O certo e o errado são iguais em todo o lado? — Filosofia, 11–13 anos
As pessoas crescem com costumes e regras morais diferentes. Este tema explora se a diferença prova que a moralidade é apenas uma questão de opinião local ou se alguns padrões podem ser criticados entre culturas.
Costumes diferentes não resolvem todas as questões morais
Um relativista moral diz que o que é certo pode depender dos padrões de uma sociedade ou de uma pessoa. Esta ideia leva a sério as diferenças culturais, em vez de presumir que os nossos costumes são automaticamente normais. Mas notar a diferença é apenas o começo: ainda temos de perguntar se uma prática é justa, prejudicial ou criticável.
Porque surgiu este problema
As viagens, a história e o contacto com pessoas de outras culturas mostram que os costumes variam: roupa, comida, papéis familiares e cerimónias podem ser diferentes. Isto pôs em causa a ideia fácil de que os hábitos de um grupo são simplesmente a natureza humana. A filosofia enfrentou então uma pergunta difícil: respeitar a diferença significa aceitar todas as práticas ou há razões que se aplicam a todos?
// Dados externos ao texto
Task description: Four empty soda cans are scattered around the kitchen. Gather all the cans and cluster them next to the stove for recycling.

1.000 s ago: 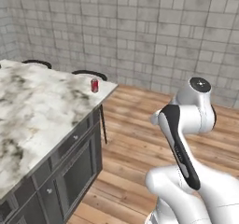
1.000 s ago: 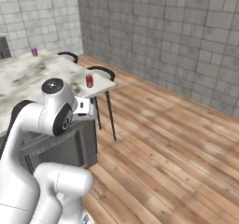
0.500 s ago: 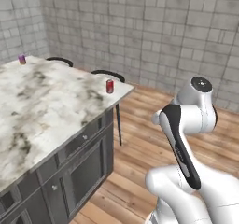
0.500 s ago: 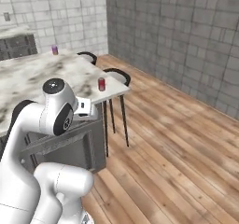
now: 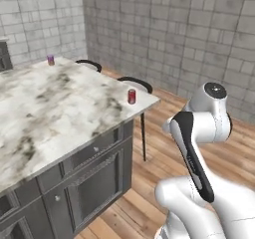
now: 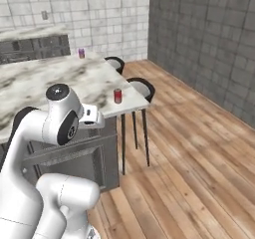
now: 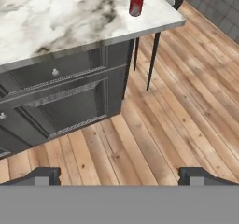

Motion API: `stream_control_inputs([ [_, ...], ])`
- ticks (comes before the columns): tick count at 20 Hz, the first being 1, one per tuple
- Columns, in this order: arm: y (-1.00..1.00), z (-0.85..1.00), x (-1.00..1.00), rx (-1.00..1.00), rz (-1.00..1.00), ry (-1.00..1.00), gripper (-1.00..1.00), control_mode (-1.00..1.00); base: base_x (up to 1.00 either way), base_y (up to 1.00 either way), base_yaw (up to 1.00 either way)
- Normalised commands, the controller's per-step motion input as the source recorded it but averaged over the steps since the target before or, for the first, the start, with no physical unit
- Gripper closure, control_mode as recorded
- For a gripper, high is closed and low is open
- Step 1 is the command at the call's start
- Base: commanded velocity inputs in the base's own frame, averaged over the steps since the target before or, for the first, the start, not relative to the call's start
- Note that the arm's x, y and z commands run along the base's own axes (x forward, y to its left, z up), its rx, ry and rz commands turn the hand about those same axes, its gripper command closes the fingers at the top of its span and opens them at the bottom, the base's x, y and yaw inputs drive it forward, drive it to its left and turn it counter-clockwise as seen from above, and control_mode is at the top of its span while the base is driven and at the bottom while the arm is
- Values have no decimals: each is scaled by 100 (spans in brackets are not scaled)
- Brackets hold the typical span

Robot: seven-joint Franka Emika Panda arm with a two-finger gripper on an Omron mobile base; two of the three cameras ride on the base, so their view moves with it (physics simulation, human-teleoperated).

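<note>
On the island, left base view: we see a red can (image 5: 131, 96) near the marble counter's (image 5: 55, 108) 3 o'clock corner, a purple can (image 5: 50, 59) far back at 11.
Right base view: wood floor (image 6: 189, 148), grey tiled walls.
Hand view: our gripper (image 7: 119, 175) spread wide, holding nothing; red can at 12.

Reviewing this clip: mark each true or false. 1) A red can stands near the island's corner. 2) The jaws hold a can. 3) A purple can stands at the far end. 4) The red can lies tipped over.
1) True: the red can stands upright near the corner of the marble counter.
2) False: the gripper is open and empty, above the wood floor.
3) True: the purple can stands there.
4) False: it is upright.
</note>
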Motion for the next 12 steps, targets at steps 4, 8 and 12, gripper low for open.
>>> stream_control_inputs([
  [4,0,0,0,0,0,0,-100,100,17,-59,35],
  [8,0,0,0,0,0,0,-100,100,16,-62,32],
  [12,0,0,0,0,0,0,-100,100,24,-54,23],
])
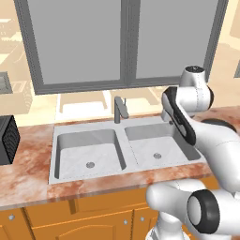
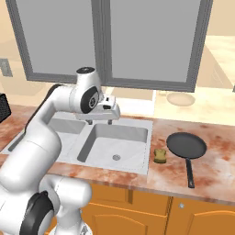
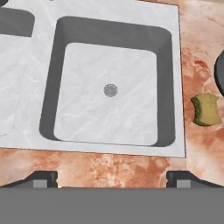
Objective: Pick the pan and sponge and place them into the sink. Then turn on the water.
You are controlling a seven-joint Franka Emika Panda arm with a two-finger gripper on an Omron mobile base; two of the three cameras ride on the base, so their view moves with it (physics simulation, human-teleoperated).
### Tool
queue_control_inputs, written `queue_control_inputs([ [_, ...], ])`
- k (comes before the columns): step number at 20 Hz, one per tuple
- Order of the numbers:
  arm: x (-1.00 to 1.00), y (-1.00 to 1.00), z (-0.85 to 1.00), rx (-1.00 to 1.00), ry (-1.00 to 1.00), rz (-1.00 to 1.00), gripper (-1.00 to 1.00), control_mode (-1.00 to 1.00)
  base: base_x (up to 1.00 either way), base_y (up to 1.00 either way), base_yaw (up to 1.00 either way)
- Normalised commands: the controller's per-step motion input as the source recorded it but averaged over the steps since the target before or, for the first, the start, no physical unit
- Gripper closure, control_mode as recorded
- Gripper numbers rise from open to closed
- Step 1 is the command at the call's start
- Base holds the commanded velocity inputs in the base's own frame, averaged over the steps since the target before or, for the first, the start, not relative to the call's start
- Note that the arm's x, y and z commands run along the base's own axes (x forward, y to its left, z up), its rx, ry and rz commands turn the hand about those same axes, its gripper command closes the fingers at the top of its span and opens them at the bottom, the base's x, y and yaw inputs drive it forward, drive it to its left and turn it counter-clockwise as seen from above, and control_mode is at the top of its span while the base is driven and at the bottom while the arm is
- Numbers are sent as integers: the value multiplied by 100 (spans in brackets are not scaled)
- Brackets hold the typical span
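Black and matte, the pan (image 2: 186, 145) lies flat on the marbled reddish counter (image 2: 215, 176) to the right of the sink (image 2: 137, 167), its long thin handle (image 2: 188, 172) pointing toward the near edge. Just left of it, between pan and sink rim, sits the sponge (image 2: 159, 155), a small yellow block; from my hand camera it shows again (image 3: 206, 109) right of the right basin (image 3: 109, 92), apart from the rim. I judge the pan rigid and fairly heavy, with its weight sitting out in the bowl, so it may want to tip if I take only the slim handle; I would close across the handle close to where it meets the bowl, or pinch the shallow rim. The handle looks smooth and could slip. The sponge, I reckon, is light and soft, will give under pressure, and needs only a gentle squeeze across its short sides. My gripper (image 2: 109, 109) hangs above the sink by the grey faucet (image 1: 120, 109), my fingers (image 3: 43, 178) spread wide with nothing between them. Both basins lie bare, drains showing.
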Motion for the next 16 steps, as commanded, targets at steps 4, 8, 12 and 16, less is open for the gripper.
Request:
queue_control_inputs([
  [4,0,-55,-3,0,0,0,-100,-100,0,0,0],
  [8,0,-56,0,1,0,0,-100,-100,0,0,0],
  [12,0,-54,0,1,0,0,-100,-100,0,0,0],
  [16,0,-54,-1,0,0,0,-100,-100,0,0,0],
])
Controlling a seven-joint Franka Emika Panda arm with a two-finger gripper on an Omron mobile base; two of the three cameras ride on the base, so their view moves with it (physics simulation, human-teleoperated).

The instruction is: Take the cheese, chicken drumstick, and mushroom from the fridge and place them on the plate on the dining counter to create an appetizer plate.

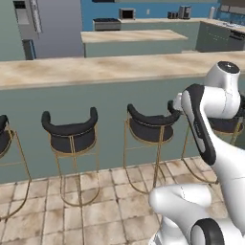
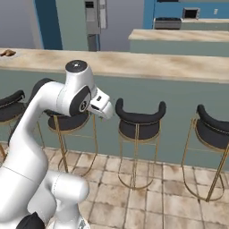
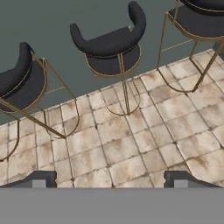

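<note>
Pincer [image 3: 109,180] is wide open and empty, both dark tips well apart at the bottom of the hand view, aimed down at the tiled floor [image 3: 131,144] in front of the stools. Arm is folded up close to the base, hand near elbow height, just short of the dining table [image 1: 95,69].

Dining table: beige marble-look top, grey-green front, black gold-legged stools [image 1: 70,131] lined up along it. A small brownish thing [image 2: 7,53] lies on its far left end in the right base view (too small to tell what it is, can't tell whether a plate is under it).

Fridge [image 1: 52,26] stands in the back, grey, well beyond the dining table; a shorter table [image 1: 131,38] sits between them. Whether the fridge door is open I can't tell.
</note>
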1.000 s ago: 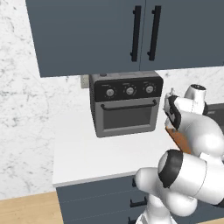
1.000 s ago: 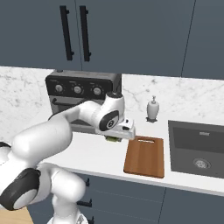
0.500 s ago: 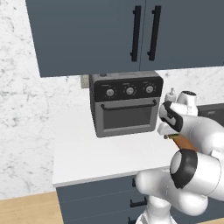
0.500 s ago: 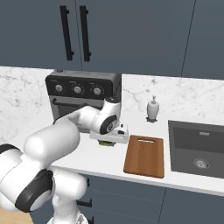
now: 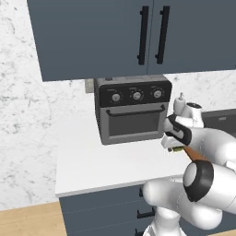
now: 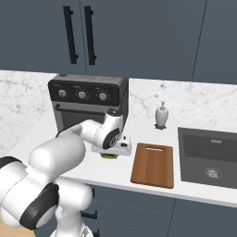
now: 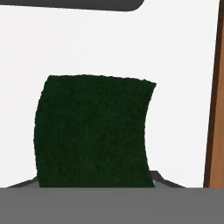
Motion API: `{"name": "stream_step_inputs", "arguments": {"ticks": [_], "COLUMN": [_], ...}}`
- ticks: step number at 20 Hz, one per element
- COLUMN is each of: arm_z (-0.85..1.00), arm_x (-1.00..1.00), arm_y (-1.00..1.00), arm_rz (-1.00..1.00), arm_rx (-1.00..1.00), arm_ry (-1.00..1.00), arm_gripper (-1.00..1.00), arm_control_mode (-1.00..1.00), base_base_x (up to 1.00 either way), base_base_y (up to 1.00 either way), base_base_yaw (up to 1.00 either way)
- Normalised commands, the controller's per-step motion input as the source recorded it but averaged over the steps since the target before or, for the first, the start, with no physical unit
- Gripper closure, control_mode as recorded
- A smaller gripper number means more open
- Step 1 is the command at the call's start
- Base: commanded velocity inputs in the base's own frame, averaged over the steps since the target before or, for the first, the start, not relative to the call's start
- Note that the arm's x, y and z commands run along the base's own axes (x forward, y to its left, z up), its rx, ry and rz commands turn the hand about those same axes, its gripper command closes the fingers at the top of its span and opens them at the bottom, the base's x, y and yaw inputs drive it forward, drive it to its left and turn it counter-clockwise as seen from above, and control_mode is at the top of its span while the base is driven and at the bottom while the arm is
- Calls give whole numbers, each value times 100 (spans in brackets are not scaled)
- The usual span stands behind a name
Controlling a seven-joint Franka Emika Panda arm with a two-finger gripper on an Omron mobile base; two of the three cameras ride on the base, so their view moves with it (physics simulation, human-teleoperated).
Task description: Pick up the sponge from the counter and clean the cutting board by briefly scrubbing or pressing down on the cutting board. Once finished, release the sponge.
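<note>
A white robot arm reaches over a white kitchen counter, its gripper pointing down just to the left of a reddish-brown cutting board. Under the hand, a sliver of the yellow-green sponge peeks out. In the hand view the sponge's dark scouring face looms large and close between the gripper's tips, so the jaws appear narrowed and clamped on it. Whether the sponge is lifted clear of the counter or resting on it is hard to tell from these angles.

In the right base view the board lies at about 3 o'clock from the gripper, close by but not touching; in the hand view its wooden edge runs down the right side. A dark toaster oven stands behind at about 11 o'clock, a soap dispenser at about 1 o'clock, and a sink beyond the board.

To do this step well, the arm should probably raise the sponge just enough to clear the board's edge, carry it sideways over the middle of the board, then press straight down with the grip kept firm so the sponge does not slip.
</note>
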Motion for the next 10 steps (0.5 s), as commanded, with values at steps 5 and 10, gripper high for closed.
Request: {"name": "stream_step_inputs", "arguments": {"ticks": [5, 10], "arm_z": [-25, -27], "arm_x": [23, 21], "arm_y": [5, 9], "arm_rz": [5, 5], "arm_rx": [0, 0], "arm_ry": [-2, 0], "arm_gripper": [100, 100], "arm_control_mode": [-100, -100], "base_base_x": [0, 0], "base_base_y": [0, 0], "base_base_yaw": [0, 0]}}
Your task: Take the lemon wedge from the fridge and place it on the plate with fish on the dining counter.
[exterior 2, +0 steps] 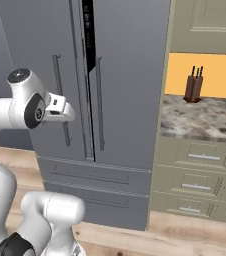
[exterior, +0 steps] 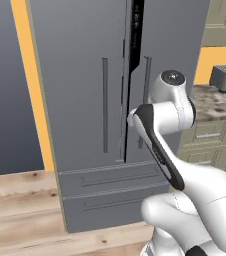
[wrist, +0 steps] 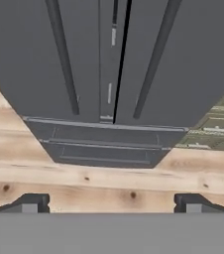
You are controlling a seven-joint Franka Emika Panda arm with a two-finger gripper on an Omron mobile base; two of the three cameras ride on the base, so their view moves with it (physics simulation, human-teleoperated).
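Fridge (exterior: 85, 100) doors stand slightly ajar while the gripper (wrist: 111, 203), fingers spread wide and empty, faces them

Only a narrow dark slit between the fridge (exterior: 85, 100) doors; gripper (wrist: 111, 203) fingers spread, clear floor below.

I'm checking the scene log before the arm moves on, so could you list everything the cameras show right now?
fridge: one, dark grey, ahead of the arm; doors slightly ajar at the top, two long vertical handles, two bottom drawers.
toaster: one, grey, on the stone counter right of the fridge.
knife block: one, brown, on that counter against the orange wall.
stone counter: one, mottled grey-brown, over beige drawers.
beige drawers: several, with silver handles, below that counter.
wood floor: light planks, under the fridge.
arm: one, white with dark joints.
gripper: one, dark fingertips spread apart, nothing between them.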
Pensar sobre uma regra da escola
Imagina que a Escola A permite conversar durante o almoço, enquanto a Escola B exige silêncio. Passo 1: os costumes são diferentes. Passo 2: pergunta-se se alguma regra causa danos graves ou protege um valor claro, como descansar ou conversar. Passo 3: evita-se dizer «diferente significa errado» e também «diferente significa que ninguém pode criticar». Comparam-se as razões, não apenas os hábitos.
A armadilha: «Cada cultura é diferente, por isso ninguém pode julgar nada»
Esta conclusão é tentadora porque pessoas de fora, demasiado confiantes, muitas vezes não compreenderam outros modos de vida. No entanto, torna impossível criticar uma prática mesmo quando pessoas dessa cultura se opõem a ela ou sofrem com ela. Respeitar significa ouvir com atenção e evitar a superioridade apressada; não significa abandonar todos os critérios de dano, justiça ou consentimento.
Onde isto aparece
Encontramos esta questão quando colegas têm costumes familiares diferentes, quando um filme mostra outra sociedade ou quando se debate uma regra na Internet. Tenta três perguntas: O que é diferente? Que razões apoiam isso? Quem é ajudado ou prejudicado? Assim, juntamos curiosidade e respeito à coragem de questionar.